Once an award has been recognised, an effective strategy for enforcement against shares in offshore companies is to obtain charging orders over those shares. The judgment creditor can then enforce the judgment by obtaining an order for sale of the charged property and the debt can then be satisfied out of the sale proceeds. The Cayman Court will have ultimate oversight of the sales process. Sometimes the Cayman Court makes brief and conclusive orders for direct sale of shares without giving further directions. However, the Cayman Court may give further directions for a sales process, potentially including the appointment of independent accountants (who would have their own legal counsel) to conduct the sale.
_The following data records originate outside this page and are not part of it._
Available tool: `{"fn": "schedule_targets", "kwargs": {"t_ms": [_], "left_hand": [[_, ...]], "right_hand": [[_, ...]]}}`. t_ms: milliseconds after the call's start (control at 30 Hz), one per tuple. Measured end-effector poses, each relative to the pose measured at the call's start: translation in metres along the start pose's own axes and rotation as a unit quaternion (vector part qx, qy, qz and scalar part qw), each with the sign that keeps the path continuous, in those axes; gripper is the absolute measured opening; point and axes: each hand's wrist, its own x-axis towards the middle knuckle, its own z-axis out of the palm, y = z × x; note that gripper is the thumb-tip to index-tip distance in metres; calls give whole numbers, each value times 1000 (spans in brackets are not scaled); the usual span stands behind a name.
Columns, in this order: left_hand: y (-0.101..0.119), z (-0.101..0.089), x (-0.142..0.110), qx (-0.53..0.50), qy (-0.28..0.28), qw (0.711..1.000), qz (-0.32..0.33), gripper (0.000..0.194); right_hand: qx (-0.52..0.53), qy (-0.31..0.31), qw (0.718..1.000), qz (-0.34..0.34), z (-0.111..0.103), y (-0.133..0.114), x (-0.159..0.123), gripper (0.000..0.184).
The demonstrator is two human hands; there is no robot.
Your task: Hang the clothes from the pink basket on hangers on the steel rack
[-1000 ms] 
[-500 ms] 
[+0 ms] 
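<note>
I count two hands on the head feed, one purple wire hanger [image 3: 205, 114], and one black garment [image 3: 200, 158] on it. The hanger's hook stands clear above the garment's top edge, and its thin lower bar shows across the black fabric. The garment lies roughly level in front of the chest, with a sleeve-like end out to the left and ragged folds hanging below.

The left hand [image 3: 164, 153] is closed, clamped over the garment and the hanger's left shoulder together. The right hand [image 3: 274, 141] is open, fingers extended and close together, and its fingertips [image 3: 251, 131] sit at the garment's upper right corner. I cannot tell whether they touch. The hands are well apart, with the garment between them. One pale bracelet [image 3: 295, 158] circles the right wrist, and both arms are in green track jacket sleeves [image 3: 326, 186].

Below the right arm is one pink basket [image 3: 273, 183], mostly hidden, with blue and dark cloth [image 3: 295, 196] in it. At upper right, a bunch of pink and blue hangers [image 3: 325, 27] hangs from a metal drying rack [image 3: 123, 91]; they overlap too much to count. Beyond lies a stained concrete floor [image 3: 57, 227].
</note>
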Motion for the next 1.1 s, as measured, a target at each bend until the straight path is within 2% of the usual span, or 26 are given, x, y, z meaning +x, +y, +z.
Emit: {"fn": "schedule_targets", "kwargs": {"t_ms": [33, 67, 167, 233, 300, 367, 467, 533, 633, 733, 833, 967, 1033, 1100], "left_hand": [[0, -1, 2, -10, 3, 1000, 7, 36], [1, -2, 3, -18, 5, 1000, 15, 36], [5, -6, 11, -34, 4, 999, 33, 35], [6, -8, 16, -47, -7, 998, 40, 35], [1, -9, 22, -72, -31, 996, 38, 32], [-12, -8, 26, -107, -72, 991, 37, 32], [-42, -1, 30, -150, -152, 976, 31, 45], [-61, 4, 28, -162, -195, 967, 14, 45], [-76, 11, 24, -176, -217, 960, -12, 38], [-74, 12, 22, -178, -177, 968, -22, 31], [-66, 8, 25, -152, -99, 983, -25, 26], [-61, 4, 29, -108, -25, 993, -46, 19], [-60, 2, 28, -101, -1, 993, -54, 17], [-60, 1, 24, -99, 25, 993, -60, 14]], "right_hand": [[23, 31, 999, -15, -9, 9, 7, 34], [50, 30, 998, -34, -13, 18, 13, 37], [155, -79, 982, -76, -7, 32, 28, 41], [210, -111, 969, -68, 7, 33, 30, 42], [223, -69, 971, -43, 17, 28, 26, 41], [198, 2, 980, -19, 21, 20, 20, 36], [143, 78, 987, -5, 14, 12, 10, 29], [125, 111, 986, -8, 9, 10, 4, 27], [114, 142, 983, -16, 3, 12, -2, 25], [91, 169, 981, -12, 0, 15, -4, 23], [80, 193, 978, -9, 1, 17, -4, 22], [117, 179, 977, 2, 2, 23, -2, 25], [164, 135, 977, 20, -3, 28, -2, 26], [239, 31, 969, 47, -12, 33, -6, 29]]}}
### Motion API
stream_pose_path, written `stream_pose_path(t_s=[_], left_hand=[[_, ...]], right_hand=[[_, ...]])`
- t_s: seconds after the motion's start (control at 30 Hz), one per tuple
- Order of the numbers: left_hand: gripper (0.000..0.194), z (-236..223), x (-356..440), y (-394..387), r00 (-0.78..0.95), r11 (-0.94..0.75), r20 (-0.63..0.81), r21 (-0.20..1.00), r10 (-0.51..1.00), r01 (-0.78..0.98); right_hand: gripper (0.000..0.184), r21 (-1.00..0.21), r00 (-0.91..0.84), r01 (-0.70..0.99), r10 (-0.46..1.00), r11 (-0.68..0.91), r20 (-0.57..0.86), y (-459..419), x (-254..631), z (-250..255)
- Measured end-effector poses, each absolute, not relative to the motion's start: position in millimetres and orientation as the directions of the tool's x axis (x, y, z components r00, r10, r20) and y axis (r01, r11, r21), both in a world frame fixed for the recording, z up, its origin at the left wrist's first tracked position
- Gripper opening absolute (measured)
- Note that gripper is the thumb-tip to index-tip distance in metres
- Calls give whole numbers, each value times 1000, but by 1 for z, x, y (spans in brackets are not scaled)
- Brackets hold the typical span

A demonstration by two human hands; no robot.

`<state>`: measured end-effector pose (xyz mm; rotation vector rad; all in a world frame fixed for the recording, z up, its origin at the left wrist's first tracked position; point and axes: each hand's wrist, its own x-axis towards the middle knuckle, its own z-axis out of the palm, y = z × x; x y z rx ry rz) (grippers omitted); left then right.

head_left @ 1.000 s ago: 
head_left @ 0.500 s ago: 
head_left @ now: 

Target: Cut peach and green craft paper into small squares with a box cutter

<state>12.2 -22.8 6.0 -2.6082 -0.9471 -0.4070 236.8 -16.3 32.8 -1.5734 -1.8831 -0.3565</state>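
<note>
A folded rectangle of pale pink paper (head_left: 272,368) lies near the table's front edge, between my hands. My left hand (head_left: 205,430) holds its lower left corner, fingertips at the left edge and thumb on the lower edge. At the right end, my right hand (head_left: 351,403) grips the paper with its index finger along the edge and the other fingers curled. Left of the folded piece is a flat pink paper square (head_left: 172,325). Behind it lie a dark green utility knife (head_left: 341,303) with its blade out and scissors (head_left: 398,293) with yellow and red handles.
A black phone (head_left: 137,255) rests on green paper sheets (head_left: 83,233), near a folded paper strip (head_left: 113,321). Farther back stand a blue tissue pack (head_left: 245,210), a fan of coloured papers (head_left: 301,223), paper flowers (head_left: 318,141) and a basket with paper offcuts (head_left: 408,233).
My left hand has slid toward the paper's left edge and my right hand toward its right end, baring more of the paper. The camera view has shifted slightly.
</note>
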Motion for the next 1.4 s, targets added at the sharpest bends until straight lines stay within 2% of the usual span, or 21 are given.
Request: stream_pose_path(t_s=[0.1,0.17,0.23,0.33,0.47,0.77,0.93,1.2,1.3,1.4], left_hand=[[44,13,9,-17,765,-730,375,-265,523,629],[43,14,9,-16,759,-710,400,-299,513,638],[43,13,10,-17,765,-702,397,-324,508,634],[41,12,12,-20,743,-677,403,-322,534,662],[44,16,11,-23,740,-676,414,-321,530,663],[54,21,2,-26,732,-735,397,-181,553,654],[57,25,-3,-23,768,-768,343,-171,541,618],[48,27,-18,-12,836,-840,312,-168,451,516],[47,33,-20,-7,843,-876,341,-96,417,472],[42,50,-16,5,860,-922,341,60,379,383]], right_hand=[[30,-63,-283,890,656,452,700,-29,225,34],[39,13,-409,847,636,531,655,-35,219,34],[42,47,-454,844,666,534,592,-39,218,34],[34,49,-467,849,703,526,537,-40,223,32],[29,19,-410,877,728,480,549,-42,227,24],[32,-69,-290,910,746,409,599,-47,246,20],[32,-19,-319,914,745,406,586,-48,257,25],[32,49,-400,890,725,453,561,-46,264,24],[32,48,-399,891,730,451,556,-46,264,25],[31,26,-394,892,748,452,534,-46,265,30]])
Very recently, in the matter of Top Jet Enterprises Limited v Sino Jet Holding Limited & Ors in a judgment dated 3 August 2021, Cayman Court gave detailed directions for a sales process conducted by independent accountants following the making of a final charging order in connection with the enforcement of a foreign arbitral award

Alternatively, it may be expedient to appoint a receiver rather than seeking an order for sale of shares in circumstances where a sale of the shares would result in a discounted recovery, prejudicing both the judgment creditor and judgment debtor, because the value of the underlying assets was unknown. By contrast, a receiver appointed over shares can use its power to realise value from the shares by appointing directors to the company’s board who can then take steps to sell the company’s assets in order to satisfy the judgment debt. Walkers successfully deployed this strategy representing the claimant on the first occasion where the BVI court recognised a PRC judgment (See Industrial Bank Financial Leasing Co Ltd and Xing Libing (BVIHC (COM) 0032 of 2018)). Following recognition in that case, the BVI Court subsequently granted charging orders and appointed receivers to recover assets, including assets in Hong Kong.

4. Parallel Proceedings

Parties are free to decide where they will resolve any dispute between them, subject to public policy and statutory considerations. Where parties have agreed to the resolution of disputes by arbitration generally speaking they will be held to their bargain. An arbitral tribunal is not able to make a winding up order in respect of an offshore company, however, and there is often a tension between statutory provisions which give the offshore courts exclusive jurisdiction to make a winding up order, and agreement by members of the company to resolve disputes by arbitration. The BVI, Bermuda and Cayman Courts would likely permit a winding up petition on an insolvency basis to proceed unless they can discern a bona fide dispute on substantial grounds that falls within the ambit of the arbitration clause, in which case the matter would be stayed to arbitration. The position in relation to members wishing to pursue a winding up petition notwithstanding an arbitration agreement is more nuanced and is the subject of an increasing body of case law.

Conclusion

With the consistent popularity of offshore companies in Hong Kong and Mainland China, there will continue to be a need for offshore solutions when disputes occur, including when latent disputes fall within the ambit of an arbitration agreement specifying Hong Kong as the seat. The BVI, Bermuda and Cayman Courts have many tools that can be deployed in support of Hong Kong arbitration such as stand-alone freezing orders, Norwich Pharmacal orders and enforcement orders where parties or assets in dispute have an offshore nexus.

DISCLAIMER: Because of the generality of this update, the information provided herein may not be applicable in all situations and should not be acted upon without specific legal advice based on particular situations.